**TASK:** Taking the line that contains "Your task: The" as the first, copy each line exactly up to and including the last line below.

**GIVEN MATERIAL:**
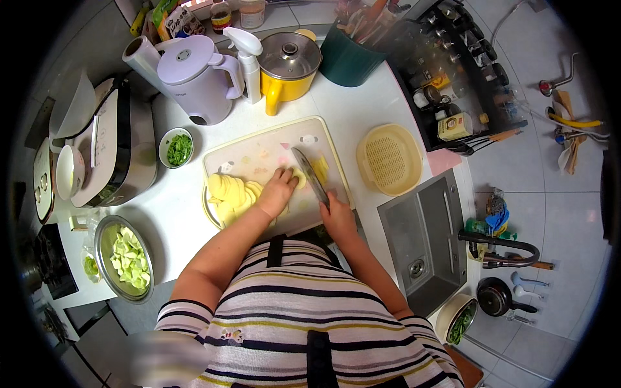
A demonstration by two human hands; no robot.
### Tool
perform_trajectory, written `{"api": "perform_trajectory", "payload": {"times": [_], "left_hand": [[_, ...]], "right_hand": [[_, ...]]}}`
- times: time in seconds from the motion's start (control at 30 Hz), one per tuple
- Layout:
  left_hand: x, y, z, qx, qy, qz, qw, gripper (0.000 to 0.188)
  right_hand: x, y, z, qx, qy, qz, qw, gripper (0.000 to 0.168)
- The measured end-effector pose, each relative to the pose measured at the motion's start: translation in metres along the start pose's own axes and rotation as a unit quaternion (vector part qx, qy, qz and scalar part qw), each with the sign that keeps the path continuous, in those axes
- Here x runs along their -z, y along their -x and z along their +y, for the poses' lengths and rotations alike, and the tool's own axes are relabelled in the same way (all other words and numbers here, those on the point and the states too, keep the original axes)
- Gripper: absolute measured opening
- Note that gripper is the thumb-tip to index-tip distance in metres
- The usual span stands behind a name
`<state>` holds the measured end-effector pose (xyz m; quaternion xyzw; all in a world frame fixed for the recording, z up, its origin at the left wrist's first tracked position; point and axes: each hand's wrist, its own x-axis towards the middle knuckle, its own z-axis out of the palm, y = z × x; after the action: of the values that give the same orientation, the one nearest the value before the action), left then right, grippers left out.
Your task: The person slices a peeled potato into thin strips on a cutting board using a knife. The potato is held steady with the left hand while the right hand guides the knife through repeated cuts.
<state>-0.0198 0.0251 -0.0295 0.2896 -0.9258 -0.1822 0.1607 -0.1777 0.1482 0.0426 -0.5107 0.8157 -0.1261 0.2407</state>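
Note:
On the white counter lies a plastic cutting board [262,140] with a pale yellow rim and small printed figures. My right hand [336,213] grips a kitchen knife [310,174] by its handle, the blade slanting up and left over the board. Fingertips of my left hand [279,191] press on pale yellow slices [299,178], probably potato, just left of the blade. Thin yellow strips [320,169] lie to the blade's right. A pile of overlapping yellow slices [233,194] covers the board's left part, beside my left wrist.
Left of the board stand a small bowl of chopped greens [177,148] and a metal bowl of green chunks [124,259]. A yellow plastic basket [389,160] and a sink [422,247] are at the right. An electric kettle [196,80] and yellow pot [289,68] stand behind.

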Motion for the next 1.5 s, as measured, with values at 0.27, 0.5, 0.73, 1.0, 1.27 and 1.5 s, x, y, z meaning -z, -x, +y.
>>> {"api": "perform_trajectory", "payload": {"times": [0.27,0.5,0.73,1.0,1.27,1.5], "left_hand": [[-0.012,0.004,-0.003,-0.052,0.018,0.024,0.998,0.039],[-0.008,0.001,0.003,-0.051,0.002,0.006,0.999,0.041],[-0.005,0.000,0.003,-0.057,0.008,0.006,0.998,0.039],[-0.004,0.000,0.004,-0.053,0.008,0.001,0.999,0.038],[-0.008,0.001,0.003,-0.049,0.005,-0.003,0.999,0.038],[-0.007,0.001,0.002,-0.058,0.012,0.015,0.998,0.035]], "right_hand": [[-0.001,-0.004,-0.001,0.020,-0.003,0.010,1.000,0.030],[-0.002,-0.008,-0.003,0.031,0.007,-0.003,0.999,0.028],[-0.006,-0.018,-0.012,0.005,0.023,-0.013,1.000,0.027],[-0.002,-0.010,-0.010,0.038,-0.001,0.004,0.999,0.023],[-0.008,-0.015,-0.017,0.028,0.046,-0.023,0.998,0.025],[-0.017,-0.021,-0.008,0.051,0.020,0.040,0.998,0.025]]}}
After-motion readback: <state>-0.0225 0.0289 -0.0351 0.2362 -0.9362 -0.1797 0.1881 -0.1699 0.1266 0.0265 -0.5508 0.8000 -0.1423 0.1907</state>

**TASK RESULT:**
Your task: The person slices a peeled potato into thin strips on a cutting board using a knife. The potato is held steady with the left hand while the right hand guides the knife through repeated cuts.
<state>-0.0198 0.0251 -0.0295 0.2896 -0.9258 -0.1822 0.1607 -0.1777 0.1482 0.0426 -0.5107 0.8157 -0.1261 0.2407</state>
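Note:
On the white counter lies a plastic cutting board [262,140] with a pale yellow rim and small printed figures. My right hand [336,213] grips a kitchen knife [310,174] by its handle, the blade slanting up and left over the board. Fingertips of my left hand [279,191] press on pale yellow slices [299,178], probably potato, just left of the blade. Thin yellow strips [320,169] lie to the blade's right. A pile of overlapping yellow slices [233,194] covers the board's left part, beside my left wrist.
Left of the board stand a small bowl of chopped greens [177,148] and a metal bowl of green chunks [124,259]. A yellow plastic basket [389,160] and a sink [422,247] are at the right. An electric kettle [196,80] and yellow pot [289,68] stand behind.
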
Motion for the next 1.5 s, as measured, with values at 0.27, 0.5, 0.73, 1.0, 1.27 and 1.5 s, x, y, z meaning -z, -x, +y.
>>> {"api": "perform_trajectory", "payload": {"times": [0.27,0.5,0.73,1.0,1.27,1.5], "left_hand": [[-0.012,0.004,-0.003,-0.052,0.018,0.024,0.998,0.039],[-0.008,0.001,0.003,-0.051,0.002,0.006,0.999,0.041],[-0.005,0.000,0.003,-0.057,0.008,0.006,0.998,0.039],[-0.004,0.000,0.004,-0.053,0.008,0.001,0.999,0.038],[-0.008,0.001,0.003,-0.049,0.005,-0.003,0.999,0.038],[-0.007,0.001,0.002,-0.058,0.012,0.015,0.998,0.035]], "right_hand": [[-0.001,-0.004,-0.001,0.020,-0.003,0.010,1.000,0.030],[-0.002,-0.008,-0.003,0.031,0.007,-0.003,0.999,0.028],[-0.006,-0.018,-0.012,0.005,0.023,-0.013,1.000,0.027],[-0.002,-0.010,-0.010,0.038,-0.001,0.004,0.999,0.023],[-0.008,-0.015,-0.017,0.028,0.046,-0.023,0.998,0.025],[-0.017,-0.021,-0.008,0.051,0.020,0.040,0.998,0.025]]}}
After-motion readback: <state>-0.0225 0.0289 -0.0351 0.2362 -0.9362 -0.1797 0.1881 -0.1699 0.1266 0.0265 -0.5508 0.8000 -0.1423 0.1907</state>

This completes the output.